No One Is Coming to Save Us

“God,” Ava said. She turned to look at Jay as he stood in the entrance watching her. “You live in a mansion. What the hell?” Ava had pictured Jay many times over the years usually in an apartment or a run-down rental home, chain-link fences holding back vicious unhappy dogs in patchy yards. Jay all by himself making his own simple meals from cans, walking around in dingy underwear. She almost laughed aloud at the thought, the movie image of the lonely bachelor. Why she had not assumed that Jay could do at least as well as she had felt like vanity and embarrassed her, but she had never once pictured him successful or happy in a clean bright room.

“I didn’t think anything was possible,” Jay said and took Ava’s hand and looked around at what Ava saw. The house Jay grew up in was a rented one with jaundice-colored walls and an ugly dog bed of a sofa slammed against the wall. Jay remembered his mother’s slight back at the sink, the circle movement of her arms as she washed dishes while she stared out the window. In the evenings after dinner, he’d rest his head on her skinny hip, the smell of her dish soap and grease in his nose, the television the only light.

Jay reached for Ava’s hand. “Have we ever held hands?”

Ava laughed at him with an “are you kidding?” expression on her face.

“I know, I know, but I don’t ever remember us holding hands.”

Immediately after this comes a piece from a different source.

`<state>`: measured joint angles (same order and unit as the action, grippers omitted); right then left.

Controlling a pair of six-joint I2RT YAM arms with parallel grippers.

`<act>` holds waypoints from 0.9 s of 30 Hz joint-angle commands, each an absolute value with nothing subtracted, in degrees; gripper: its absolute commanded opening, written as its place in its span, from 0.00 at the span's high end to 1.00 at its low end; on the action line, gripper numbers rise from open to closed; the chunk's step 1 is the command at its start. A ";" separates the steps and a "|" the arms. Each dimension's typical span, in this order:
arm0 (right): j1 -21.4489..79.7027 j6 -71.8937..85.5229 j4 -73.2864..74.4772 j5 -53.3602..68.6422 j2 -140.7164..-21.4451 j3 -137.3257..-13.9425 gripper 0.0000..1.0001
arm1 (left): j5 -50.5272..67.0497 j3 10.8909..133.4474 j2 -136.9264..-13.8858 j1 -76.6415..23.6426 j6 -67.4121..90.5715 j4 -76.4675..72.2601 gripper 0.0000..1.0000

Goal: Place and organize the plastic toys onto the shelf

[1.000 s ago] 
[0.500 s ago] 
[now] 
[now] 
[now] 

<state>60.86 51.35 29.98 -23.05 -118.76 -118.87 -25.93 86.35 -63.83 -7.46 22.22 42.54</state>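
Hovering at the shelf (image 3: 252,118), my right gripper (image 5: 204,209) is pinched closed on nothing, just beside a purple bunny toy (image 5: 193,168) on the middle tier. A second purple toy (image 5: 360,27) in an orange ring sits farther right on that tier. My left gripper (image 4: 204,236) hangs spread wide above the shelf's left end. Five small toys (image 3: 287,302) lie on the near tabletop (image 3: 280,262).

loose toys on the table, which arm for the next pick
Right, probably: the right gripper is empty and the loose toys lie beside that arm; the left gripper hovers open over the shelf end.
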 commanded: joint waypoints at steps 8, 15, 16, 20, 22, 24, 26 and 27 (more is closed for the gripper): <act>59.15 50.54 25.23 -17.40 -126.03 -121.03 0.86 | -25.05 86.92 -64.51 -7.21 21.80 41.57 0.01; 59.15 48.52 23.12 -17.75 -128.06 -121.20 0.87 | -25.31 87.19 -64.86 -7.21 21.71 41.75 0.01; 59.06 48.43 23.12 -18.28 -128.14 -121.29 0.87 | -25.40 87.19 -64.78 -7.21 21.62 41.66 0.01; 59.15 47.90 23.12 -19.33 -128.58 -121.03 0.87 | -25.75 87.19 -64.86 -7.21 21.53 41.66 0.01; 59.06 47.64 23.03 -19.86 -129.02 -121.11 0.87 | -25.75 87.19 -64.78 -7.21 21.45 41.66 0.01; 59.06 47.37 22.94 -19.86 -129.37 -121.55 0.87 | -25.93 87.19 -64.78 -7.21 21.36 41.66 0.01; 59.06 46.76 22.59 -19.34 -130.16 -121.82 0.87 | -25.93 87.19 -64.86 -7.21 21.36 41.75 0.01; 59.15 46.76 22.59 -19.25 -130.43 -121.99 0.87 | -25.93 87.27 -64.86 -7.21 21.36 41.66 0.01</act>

Jay led Ava to his bedroom. A new mattress and box spring were on the floor dressed like spring in cheap floral sheets. Ava sat on the bed and ran her hand along the buttercups.

“Nothing has to happen here. I just don’t have any chairs.” Jay smiled at her.

“You are so full of shit.”

Jay laughed and sat by her. “I’m serious. Nothing has to happen that you don’t want. I just want to be here with you.”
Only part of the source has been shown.